We obviously have the tech and the capabilities to create very effective e-voting solutions. Would even go so far as to say that a proper solution would drastically change the way we think about voting - it would make on-boarding a lot easier and provide some form of 'direct' democracy that we are already seeing flourish in countries like CH. So it seems very shady to me that we end up with BS like this thats very easily exploited and discarded as ineffective.
> - A central authority(government) can control issuance of new keys and maintain the association between keys and personal information. [...]
This means that you can tie a vote to a key, thus a person?

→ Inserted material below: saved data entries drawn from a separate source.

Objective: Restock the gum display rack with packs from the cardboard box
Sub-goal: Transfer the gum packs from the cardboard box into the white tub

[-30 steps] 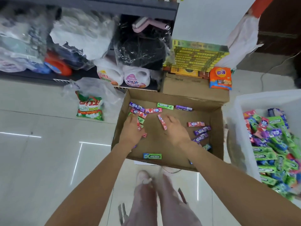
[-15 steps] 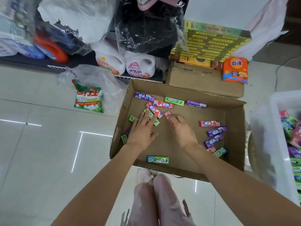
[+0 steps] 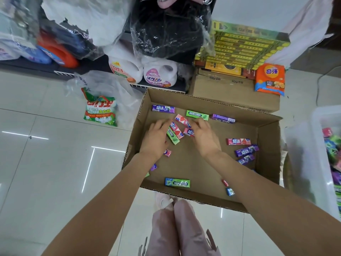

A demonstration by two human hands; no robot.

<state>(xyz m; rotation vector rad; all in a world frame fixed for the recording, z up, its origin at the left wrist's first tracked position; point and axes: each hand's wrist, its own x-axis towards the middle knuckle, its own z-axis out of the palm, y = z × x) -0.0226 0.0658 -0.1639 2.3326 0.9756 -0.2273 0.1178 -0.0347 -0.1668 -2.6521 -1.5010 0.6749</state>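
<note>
A: Head camera looks down into the cardboard box [image 3: 268, 139] on the floor. Where are the hands?

B: Both are inside it, near the far wall. The left hand [image 3: 156, 139] lies over a green gum pack [image 3: 173, 136], fingers fairly straight. The right hand [image 3: 203, 137] has curled fingers round a pink pack [image 3: 188, 132], though motion blur makes that pinch hard to confirm.

A: And the other gum?

B: Loose on the box bottom: a purple pack [image 3: 163, 108] and another green one [image 3: 197, 115] by the far wall, a blue-green pack [image 3: 177, 182] near the front edge. A white bin [image 3: 324, 115] of gum stands just right of the box.
</note>
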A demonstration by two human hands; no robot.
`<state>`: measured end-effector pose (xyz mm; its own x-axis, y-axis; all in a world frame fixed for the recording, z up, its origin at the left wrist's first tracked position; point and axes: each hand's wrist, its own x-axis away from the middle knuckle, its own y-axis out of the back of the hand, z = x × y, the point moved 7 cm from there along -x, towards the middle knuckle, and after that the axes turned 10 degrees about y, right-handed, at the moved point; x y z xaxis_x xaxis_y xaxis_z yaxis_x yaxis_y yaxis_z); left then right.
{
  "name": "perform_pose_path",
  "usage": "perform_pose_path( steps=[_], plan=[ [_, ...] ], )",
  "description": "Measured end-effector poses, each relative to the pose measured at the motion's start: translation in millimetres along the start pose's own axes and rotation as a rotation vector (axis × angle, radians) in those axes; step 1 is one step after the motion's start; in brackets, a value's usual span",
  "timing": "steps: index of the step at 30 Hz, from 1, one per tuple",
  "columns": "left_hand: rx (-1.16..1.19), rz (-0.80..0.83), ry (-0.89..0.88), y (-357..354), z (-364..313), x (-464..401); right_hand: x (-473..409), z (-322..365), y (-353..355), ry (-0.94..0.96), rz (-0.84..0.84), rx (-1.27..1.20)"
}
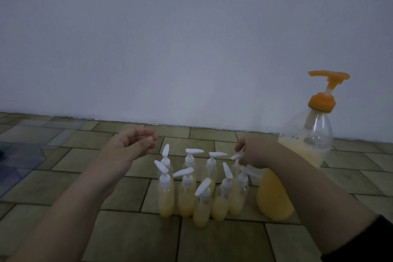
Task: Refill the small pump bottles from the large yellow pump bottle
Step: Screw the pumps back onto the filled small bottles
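Note:
Several small clear pump bottles [187, 193] with white pump heads stand clustered on the tiled floor, each partly filled with yellow liquid. The large yellow pump bottle [297, 155] with an orange pump stands at their right, about half full. My right hand [254, 152] reaches in front of the large bottle and pinches the white pump head of the back right small bottle [236, 157]. My left hand [129, 149] hovers left of the cluster, fingers loosely curled, holding nothing.
A plain white wall [191, 38] rises just behind the bottles. A bluish translucent plastic object [19, 161] lies on the floor [127, 236] at the far left.

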<state>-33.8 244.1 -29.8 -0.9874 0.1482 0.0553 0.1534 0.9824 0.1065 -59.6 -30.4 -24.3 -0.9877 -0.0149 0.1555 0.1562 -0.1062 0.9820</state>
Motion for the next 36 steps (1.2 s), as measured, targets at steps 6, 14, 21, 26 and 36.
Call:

That's not how voting should work. Any vote cast must be secret. Or what's to prevent any one group from blackmailing you (or any other voter)?
> Voting app
You mean that a thug could coerce me into casting my vote from home?...
> There's also a question of the integrity of the voting app, but that can/should be open-sourced and audited.
+ constantly verify that the machine was not tampered with (evil maid) + make sure the hardware was not compromised (supply chain attacks) + ... on TONS of devices?...
> We obviously have the tech and the capabilities to create very effective e-voting solutions.
> + constantly verify that the machine was not tampered with (evil maid) + make sure the hardware was not compromised (supply chain attacks) + ... on TONS of devices?...
I agree that's a problem that needs consideration, but we've solved many such issues before. There are quite a few ID, banking, authentication, etc. apps running quite fine and well on consumer devices.
E-voting is a general term that describes methods of voting that involve electronics. While some solutions are indeed terrible, that doesn't mean all are.
That's weird. I don't understand that "filling" paper ballots. In France, we get to pick N papers with only one candidate's name printed on each. We then discard and seal in the envelope the papers we want once we're in the "isolation room".
> I agree that's a problem that needs consideration, but we've solved many such issues before.
No, we never had the entire destiny of any one country rely on a single piece of tech running on untrusted devices. Banks can contact any individual if their logins were leaked or if their money transfer appear suspicious; but as votes cast must be kept secret, you can't do anything similar with voting.
> E-voting is a general term that describes methods of voting that involve electronics. While some solutions are indeed terrible, that doesn't mean all are.
Still waiting for a viable solution - so far I don't know of one.
Poor choice of wording on my end, I was coming up with the idea on the fly. I'm sure someone else can come up with something better with a bit more thinking :)
The association between vote keys and personal info does not need to exist. ID keys have to be issued by the gov but the vote signature keys can be derived from them and/or signed by a 3rd party like an NVO or a combination of govs/NVOs.
Having tried, it's a little more difficult than applying a bit more thinking.
Specifically, the criteria that you can't trace a voter to a vote but you need to ensure a voter only has one vote (or at most one if voting isn't mandatory) is really hard to reconcile.
I also happen to believe a way might be found but by handwaving "zero knowledge proof" in the same way that you're handwaving blockchain.
I don't think the blockchain provides any value at all because you cannot verify if a transaction is valid without having a list of authorized voter... And that can only be the Gvt.
If you have already a list of public keys for each voter why do you even need a blockchain to verify anything? You just through the list of signed votes to ensure uniquness, and you can confirm you personal vote is genuine but that is all you can do.
How do you preserve the secrecy of the ballot with a blockchain? Wanting to verify that an elector has voted but obscuring who for seems like a challenge.
Just wait until the next-next generation of voting machines has network access. Then exploitation can really scale.